(Data below begins)
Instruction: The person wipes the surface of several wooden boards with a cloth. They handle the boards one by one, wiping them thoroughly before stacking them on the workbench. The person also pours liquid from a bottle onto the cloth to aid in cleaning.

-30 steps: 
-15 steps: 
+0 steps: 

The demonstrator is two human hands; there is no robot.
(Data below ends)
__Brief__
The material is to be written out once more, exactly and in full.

__Exercise output__
Instruction: The person wipes the surface of several wooden boards with a cloth. They handle the boards one by one, wiping them thoroughly before stacking them on the workbench. The person also pours liquid from a bottle onto the cloth to aid in cleaning.

-30 steps: 
-15 steps: 
+0 steps: 

The demonstrator is two human hands; there is no robot.

Here the work on this exercise is complete.